§ **PROBLEM TO WORK ON**
Look through the material below for "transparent". Copy every line that contains it.

§ **PROVIDED DATA**
- Opening Delimiter -

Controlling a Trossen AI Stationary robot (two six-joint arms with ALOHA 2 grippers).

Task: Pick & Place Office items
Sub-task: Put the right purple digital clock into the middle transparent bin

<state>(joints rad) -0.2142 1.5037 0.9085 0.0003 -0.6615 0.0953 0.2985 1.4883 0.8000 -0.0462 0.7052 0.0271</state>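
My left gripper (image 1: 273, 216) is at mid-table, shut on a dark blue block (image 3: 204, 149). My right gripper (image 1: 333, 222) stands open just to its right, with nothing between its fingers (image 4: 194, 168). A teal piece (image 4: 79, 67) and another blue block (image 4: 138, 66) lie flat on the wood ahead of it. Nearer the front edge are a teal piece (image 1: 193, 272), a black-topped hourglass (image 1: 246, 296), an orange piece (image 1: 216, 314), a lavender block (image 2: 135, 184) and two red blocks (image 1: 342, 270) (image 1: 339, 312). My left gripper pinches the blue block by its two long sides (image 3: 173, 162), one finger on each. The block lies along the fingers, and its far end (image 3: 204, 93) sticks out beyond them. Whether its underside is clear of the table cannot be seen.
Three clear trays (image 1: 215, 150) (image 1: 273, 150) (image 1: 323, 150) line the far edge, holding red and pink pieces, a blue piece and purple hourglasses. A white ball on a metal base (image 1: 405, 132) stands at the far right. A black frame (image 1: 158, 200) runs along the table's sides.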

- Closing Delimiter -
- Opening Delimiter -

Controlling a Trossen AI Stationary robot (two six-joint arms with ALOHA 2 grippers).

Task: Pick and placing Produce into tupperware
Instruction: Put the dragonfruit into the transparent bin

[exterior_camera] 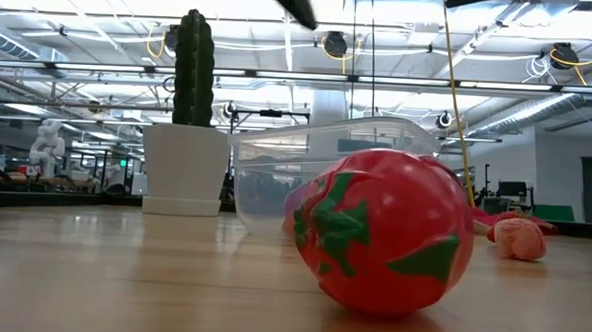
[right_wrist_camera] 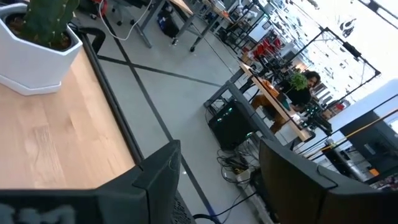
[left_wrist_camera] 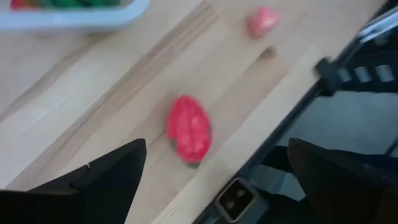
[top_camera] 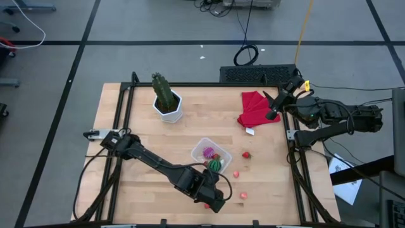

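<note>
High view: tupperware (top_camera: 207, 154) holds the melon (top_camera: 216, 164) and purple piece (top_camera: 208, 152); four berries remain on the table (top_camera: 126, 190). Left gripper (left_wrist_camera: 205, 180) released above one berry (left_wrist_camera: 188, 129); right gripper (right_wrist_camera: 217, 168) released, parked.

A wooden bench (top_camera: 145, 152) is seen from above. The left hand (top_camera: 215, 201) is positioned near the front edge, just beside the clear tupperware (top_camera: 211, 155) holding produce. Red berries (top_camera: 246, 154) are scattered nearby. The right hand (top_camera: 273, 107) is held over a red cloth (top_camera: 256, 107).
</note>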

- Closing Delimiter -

§ **EXERCISE OUTPUT**
Sub-task: Put the right purple digital clock into the middle transparent bin
Instruction: Put the dragonfruit into the transparent bin

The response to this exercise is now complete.